Does the virus not, then, bring to light a multispecies game of string figures? (Working in parallel, the transmission of affects follow similar routes, flowing along the distributaries of media multiplexity.) In epidemiological terms, COVID-19 operates on density-dependent transmission, meaning that the higher the density of people, the higher the chances of transmission. This compounds with mobility in a globalized age. With such properties, declared states of emergencies regulate the movement of bodies in lieu of the spatial risks.

So while we know of COVID-19 transmissibility in space, what of its temporal elements?

I take cues from Haraway's book Staying with the Trouble, which tells of a world, our world, being a polytemporal one.

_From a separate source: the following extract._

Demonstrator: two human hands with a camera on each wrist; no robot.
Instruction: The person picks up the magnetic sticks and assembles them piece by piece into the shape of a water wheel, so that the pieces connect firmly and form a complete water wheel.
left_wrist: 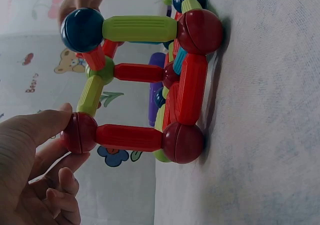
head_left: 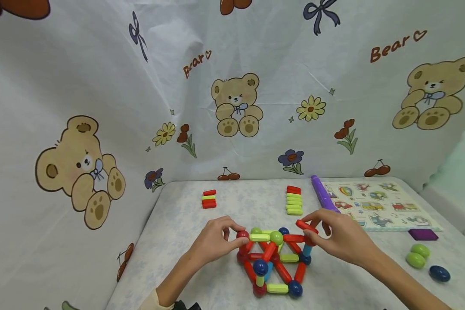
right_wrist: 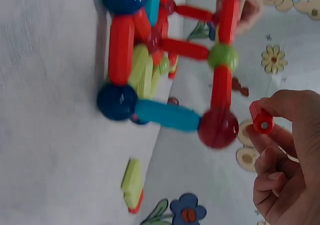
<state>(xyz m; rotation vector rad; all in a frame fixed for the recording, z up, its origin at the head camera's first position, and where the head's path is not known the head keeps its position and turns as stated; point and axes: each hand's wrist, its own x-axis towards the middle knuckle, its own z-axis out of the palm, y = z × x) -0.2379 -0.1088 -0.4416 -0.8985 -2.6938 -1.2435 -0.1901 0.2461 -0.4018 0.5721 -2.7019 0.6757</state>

With this, I turn to the field of complexity science, to a short piece by Andrew Dobson, an epidemiologist.

Fuzzy Timescales

… “Complex time” [is] how temporal phenomena play out across the scales of the complexity of the earth. And what evolution has done is it's created this interesting coupling of all of these clocks. You can think of every species as being a little clock that ticks away at its own rate and we interact at some level, but we're not strongly coupled.

— David Krakauer, Complexity podcast, Transmission Series, Episode 2

As with every pathogen, the host species interacting with the pathogen will exhibit their own epidemic cycles. The species with smaller body size will have higher birth and death rates and population density, while the larger species will have the opposite. This falls under within-species transmissions, where the epidemic cycles of COVID-19 within the bat population runs on a different temporal scale than the human population — large and frequent outbreaks in hosts with low body mass, and slow, less dramatic cycles in larger hosts.

However, Dobson warns that if different host species increase their couplings, then the epidemic in a smaller organism can drive disease dynamics in a larger organism. With the increase of between-species transmission to levels where it matches within-species transmissions, strange synchronisations of time will appear — in this case, the synchronisation will be dominated by the fastest clock. Humans will be running on the epidemic cycle of a bat population. This would mean a lethal synchronisation, as smaller species are abundant and recover quickly from outbreaks, while larger species cannot recover from frequent epidemics.

If spatial logics inform transmissibility and shapes our response to risk, then temporal phenomena might deliver the final reckoning. Complex time shows us; that in our current world order of extraction and exploitation of nature, higher frequencies of multispecies co-mingling can produce newer set of relations and conditions for a pandemic like COVID-19 to emerge, that might potentially pose existential risks.

While within-species transmissions far exceeds between-species transmissions now, this exercise shows that spacetime fuzziness in zoonotic flows bring a glaring light to our entanglements, adding weight to the spiel on decentering anthropocentric thinking.


Beyond the metaphorical, I advocate for new flowy modes of being, to adapt our eyes to see and act on complex string figures.

Haraway mentions that bodily ethical and political obligations are also infectious. In a time of flow, how can we "intensely inhabit specific bodies and places as the means to cultivate the capacity to respond to worldly urgencies with each other"?